Près de 20 000 Parisiens se sont alors rassemblés, venant des quartiers populaires et ont pris la route de Versailles pour aller chercher le roi que l’on disait aux mains du « parti aristocrate ». On sait que, dans la nuit, des agents du duc d’Orléans avaient battu le pavé parisien pour préparer cette manifestation, pas si improvisée que cela, et pousser le peuple à aller jusqu’à Versailles… Ce sont les femmes parisiennes qui sont arrivées les premières au petit matin du 5 octobre. Le roi reçoit même une petite délégation à laquelle il promet du pain et du blé, pensant ainsi calmer les esprits. Mais la foule s’installe sur le parvis du château, reste sur place et passe la nuit. Et le lendemain matin, à l’aube, la violence se déchaîne : la foule envahit le château, tuant deux gardes, qui tentaient de s’y opposer, et force la chambre de la Reine qui se réfugie avec ses enfants dans les appartements de Louis XVI. Monsieur de Lafayette, chef de la garde nationale, conseille alors au roi de se montrer avec sa famille au balcon pour apaiser la violence. C’est alors que s’est produite une chose extraordinaire : le peuple, jusque-là hostile, s’est mis à acclamer le roi, montrant ainsi son vieil attachement à la monarchie séculaire et à la famille royale. Mais la foule réclamait toujours le départ du roi pour Paris. Alors le bon Louis XVI a cédé. On a vu alors se former le plus étrange des cortèges : le roi, la reine et le Dauphin – « le boulanger, la boulangère et le petit mitron » – encadrés par Lafayette et ses gardes nationaux, au milieu de la populace qui brandissait des piques avec du pain… et les têtes des gardes massacrés. 

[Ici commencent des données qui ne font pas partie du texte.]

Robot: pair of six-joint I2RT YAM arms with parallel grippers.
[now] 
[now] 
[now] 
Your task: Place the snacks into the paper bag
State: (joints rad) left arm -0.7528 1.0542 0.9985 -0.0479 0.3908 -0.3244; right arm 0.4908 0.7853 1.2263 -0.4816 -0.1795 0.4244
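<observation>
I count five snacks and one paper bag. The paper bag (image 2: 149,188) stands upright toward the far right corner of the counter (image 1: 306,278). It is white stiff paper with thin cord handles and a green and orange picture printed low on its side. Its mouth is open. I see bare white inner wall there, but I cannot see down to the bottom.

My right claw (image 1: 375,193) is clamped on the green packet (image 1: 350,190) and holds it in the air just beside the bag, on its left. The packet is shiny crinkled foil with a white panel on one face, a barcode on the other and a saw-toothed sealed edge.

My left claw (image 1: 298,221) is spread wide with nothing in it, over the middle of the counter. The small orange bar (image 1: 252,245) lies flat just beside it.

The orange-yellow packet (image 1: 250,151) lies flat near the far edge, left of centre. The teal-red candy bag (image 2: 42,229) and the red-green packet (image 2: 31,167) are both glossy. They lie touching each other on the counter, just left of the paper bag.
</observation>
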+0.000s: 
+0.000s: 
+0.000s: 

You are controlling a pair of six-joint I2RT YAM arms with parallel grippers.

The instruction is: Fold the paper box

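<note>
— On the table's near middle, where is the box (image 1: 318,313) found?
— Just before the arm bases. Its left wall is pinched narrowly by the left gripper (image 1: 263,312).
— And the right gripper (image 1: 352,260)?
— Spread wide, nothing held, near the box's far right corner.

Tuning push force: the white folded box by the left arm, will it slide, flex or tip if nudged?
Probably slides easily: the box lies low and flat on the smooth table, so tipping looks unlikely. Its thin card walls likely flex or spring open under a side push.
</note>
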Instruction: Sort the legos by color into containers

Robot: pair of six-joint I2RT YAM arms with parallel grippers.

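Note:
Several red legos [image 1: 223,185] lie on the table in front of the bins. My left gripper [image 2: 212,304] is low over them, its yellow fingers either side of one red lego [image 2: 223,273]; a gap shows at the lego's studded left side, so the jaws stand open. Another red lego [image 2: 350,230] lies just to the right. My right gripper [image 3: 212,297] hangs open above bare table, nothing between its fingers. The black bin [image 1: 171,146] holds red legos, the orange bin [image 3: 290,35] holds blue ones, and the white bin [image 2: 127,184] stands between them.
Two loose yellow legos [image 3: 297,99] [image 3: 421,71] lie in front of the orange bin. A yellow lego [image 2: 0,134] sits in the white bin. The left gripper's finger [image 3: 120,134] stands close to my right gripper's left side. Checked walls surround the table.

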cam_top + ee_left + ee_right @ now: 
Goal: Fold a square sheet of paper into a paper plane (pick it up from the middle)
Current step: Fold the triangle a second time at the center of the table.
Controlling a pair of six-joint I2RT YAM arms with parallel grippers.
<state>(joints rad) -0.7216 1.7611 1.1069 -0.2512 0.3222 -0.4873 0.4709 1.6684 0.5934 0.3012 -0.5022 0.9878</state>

Le roi est ainsi arrivé au palais des Tuileries. Mais nous craignons qu’il ne soit maintenant prisonnier du peuple de Paris, si bien manipulé par les révolutionnaires les plus extrémistes.

Je crains, mon cher Joseph, que ce ne soit que le début d’une période tragique. Jusqu’où ira cette folie ?

Sois prudent et que Dieu te bénisse.